- Interactive map of Harry & Ida's Meat and Supply Co.

Restaurant information
- Location: New York City, New York, United States

= Harry & Ida's Meat and Supply Co. =

Harry & Ida's Meat and Supply Co. was a smokehouse and delicatessen located in Alphabet City, Manhattan, New York City that operated from 2015 to 2019.

== History ==
It was opened in 2015 by Will Horowitz and his sister Julia Horowitz. The owners also opened a restaurant in Tribeca called Harry and Ida's Luncheonette. Harry and Ida's is named after their grandparents, who owned a delicatessen in Harlem.

The shop closed in 2019 because the owners felt selling pastrami wasn't sustainable for the planet.

The shop did not offer any seating because it was regulated by the New York Department of Agriculture and not the New York City Department of Health, which oversees restaurants. The Gothamist has written that the rules of the Department of Agriculture allow Will Horowitz to "more fully pursue and experiment with the 'heritage techniques' of smoking, drying, fermentation, and aging that are his current passion."

== Pastrami sandwich ==
Its pastrami sandwich was considered one of the best in New York. It was served on a Pain d' Avignon club roll, instead of the tradition rye bread, with cracked rye berries, anchovy mustard, and buttermilk-fermented cucumber kraut. Their pastrami was brined with juniper berries and seasoned with coriander and black pepper before being smoked.
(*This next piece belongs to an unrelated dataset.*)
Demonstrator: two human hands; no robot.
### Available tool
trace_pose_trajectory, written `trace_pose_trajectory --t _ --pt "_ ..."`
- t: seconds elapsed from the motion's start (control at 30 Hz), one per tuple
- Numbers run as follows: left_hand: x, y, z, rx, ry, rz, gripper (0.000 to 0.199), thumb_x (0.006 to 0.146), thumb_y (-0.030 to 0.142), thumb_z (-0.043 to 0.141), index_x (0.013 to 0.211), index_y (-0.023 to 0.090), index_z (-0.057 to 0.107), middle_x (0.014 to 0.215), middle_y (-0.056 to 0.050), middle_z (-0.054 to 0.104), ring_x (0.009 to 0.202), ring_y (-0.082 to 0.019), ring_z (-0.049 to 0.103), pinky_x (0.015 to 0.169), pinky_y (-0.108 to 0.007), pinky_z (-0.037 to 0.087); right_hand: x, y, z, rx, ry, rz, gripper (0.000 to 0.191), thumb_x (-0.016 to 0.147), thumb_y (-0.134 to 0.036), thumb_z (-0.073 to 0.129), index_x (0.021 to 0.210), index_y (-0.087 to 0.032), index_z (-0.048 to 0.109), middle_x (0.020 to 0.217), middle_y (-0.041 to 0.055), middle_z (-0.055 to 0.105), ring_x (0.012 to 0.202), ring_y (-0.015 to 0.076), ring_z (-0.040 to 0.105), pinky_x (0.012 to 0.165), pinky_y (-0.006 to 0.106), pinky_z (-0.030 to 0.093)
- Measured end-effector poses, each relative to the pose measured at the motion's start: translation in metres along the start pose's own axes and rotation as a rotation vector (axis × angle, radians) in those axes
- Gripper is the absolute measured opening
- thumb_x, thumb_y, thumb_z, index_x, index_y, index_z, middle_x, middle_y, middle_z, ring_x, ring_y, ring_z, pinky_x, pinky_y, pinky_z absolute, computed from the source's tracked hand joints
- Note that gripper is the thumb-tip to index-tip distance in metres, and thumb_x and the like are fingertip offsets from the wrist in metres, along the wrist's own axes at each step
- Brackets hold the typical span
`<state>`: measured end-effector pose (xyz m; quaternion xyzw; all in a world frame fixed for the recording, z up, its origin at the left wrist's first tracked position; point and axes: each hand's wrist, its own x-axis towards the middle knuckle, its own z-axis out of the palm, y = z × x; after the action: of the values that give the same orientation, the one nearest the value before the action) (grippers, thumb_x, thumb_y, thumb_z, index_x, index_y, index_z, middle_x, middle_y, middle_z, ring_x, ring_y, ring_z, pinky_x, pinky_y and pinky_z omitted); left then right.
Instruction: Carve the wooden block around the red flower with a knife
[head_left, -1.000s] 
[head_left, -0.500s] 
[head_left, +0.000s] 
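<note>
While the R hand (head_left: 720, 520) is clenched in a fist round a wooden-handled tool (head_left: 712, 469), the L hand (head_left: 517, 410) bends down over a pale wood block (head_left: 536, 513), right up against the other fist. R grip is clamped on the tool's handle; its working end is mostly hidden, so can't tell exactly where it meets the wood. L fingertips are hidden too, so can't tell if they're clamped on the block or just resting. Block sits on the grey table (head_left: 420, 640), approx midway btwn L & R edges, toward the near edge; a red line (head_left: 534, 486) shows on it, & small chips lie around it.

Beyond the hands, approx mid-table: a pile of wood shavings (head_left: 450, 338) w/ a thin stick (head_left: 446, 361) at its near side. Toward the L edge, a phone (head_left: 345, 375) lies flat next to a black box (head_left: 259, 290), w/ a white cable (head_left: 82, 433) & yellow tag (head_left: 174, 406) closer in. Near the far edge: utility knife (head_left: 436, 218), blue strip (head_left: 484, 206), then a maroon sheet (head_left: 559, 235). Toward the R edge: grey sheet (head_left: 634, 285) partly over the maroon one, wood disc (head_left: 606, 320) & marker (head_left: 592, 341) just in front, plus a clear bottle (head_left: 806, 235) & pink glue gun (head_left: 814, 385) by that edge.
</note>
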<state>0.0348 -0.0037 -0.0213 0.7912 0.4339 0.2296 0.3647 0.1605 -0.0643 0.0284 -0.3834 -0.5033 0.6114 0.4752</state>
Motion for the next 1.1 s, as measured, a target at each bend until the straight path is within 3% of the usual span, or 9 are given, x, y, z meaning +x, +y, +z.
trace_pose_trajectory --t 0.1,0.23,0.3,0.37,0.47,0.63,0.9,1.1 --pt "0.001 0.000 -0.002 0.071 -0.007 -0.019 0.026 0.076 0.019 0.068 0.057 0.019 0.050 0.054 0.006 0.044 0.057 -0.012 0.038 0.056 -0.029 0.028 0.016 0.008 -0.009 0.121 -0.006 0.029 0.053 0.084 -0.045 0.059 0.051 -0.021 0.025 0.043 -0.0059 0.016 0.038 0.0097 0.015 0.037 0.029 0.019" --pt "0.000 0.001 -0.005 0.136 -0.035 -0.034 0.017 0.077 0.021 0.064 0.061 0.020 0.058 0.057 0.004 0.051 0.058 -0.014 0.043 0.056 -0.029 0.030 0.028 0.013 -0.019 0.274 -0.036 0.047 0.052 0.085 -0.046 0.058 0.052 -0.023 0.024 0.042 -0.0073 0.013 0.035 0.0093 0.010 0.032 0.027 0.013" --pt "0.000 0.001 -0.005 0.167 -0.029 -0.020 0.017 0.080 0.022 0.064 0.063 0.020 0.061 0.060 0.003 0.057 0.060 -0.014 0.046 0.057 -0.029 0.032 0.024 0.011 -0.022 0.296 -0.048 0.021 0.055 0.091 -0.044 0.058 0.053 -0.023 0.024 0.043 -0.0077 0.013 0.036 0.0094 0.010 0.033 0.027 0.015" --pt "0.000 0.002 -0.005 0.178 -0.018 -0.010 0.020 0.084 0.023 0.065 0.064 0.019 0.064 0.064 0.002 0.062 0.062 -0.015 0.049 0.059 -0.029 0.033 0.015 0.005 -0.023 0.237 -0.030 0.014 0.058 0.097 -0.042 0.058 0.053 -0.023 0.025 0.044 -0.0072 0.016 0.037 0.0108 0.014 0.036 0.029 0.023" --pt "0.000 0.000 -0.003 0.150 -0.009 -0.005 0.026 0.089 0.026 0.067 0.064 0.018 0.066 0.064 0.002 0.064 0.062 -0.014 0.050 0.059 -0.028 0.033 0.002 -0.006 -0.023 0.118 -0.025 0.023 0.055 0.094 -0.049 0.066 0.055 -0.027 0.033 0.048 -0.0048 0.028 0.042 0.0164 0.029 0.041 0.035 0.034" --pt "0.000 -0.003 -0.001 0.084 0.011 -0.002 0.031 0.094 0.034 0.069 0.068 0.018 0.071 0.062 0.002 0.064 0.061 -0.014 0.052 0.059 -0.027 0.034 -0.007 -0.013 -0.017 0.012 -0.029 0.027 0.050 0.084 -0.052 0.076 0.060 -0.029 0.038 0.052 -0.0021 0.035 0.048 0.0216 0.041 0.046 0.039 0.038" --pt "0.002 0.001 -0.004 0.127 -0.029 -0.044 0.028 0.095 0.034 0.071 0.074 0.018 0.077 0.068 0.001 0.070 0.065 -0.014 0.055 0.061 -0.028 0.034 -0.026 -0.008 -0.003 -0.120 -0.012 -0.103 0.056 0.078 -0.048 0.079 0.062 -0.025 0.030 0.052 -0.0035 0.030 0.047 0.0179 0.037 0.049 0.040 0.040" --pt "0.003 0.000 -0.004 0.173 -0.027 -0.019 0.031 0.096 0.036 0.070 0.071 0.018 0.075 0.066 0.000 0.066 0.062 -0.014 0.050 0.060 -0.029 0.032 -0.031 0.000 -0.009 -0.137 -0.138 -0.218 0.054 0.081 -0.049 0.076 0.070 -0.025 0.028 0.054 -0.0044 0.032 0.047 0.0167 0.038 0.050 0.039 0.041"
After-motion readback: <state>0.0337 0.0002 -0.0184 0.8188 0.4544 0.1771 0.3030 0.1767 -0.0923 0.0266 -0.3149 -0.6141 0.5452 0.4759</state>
Besides pastrami, it also served a smoked eel sandwich (the live eels are butchered and smoked in-house), smoked bluefish and a smoked apricot chicken sandwich with green apple, red cabbage saurkraut, basil, and a charred poblano pepper sourcream seasoned with ras el hanout.

== Vegetable-based meats ==
It also had vegetarian options including a "vegetarian chopped liver" sandwich made from mushroom-walnut puree and an amaranth quinoa and sorghum grain salad topped with coconut babaganoush and baked tofu. In 2019, it added carrot hot dogs, smoked watermelon ham, prosciutto radish, and carpaccio from smoked celery root.